All you have to do is click on the desired watershed outlet location in the map, and then HydroDesktop
sends that point location to the EPA service. The service figures out which National Hydrography
Dataset (NHD) reach the clicked point is closest to, and then finds all catchments that the reach drains.
The catchments are merged into a single watershed and returned to HydroDesktop.

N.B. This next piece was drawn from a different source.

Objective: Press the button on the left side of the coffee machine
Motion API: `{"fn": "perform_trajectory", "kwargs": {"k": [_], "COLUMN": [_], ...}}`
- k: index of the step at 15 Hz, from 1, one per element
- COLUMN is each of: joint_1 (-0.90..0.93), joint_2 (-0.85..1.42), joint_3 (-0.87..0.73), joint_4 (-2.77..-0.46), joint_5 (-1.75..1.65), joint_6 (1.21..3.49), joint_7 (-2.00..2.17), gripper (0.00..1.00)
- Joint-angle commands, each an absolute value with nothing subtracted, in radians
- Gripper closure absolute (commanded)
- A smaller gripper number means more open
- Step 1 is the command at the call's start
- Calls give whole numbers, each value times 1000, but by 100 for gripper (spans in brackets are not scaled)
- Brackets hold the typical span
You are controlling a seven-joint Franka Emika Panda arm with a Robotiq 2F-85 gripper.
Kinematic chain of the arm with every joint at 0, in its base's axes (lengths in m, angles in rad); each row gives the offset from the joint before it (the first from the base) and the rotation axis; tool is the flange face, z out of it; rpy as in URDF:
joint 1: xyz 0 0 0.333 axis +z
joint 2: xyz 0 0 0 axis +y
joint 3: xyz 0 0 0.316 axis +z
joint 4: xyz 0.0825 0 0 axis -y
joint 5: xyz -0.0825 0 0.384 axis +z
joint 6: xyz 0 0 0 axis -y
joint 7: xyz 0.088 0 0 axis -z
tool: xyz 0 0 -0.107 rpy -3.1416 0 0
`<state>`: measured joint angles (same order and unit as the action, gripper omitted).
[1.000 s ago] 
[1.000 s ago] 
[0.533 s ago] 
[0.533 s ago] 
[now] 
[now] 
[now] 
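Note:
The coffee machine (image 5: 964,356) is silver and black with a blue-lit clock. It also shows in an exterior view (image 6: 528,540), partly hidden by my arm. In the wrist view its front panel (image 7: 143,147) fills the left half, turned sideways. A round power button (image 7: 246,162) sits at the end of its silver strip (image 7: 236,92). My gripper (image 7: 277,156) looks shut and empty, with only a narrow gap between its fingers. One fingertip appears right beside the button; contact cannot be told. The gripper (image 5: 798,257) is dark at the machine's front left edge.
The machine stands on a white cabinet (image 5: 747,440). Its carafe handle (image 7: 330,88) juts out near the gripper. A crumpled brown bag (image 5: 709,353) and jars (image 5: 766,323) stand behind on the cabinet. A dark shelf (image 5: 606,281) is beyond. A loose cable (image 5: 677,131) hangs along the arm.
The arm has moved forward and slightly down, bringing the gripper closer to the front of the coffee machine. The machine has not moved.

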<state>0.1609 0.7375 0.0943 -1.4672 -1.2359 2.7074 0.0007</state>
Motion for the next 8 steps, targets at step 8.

Note that the watershed returned is for the outlet of the entire reach, so if the point you clicked isn't at the
reach outlet, then the resulting watershed will include some additional area downstream of your clicked
point. Thus, this tool is useful for helping to identify an area of interest but should not be used to
determine watershed parameters such as area. Future versions of the tool will support more precise
delineation.
In this portion of the exercise you will delineate a watershed for the area draining to Jacob's Well Spring.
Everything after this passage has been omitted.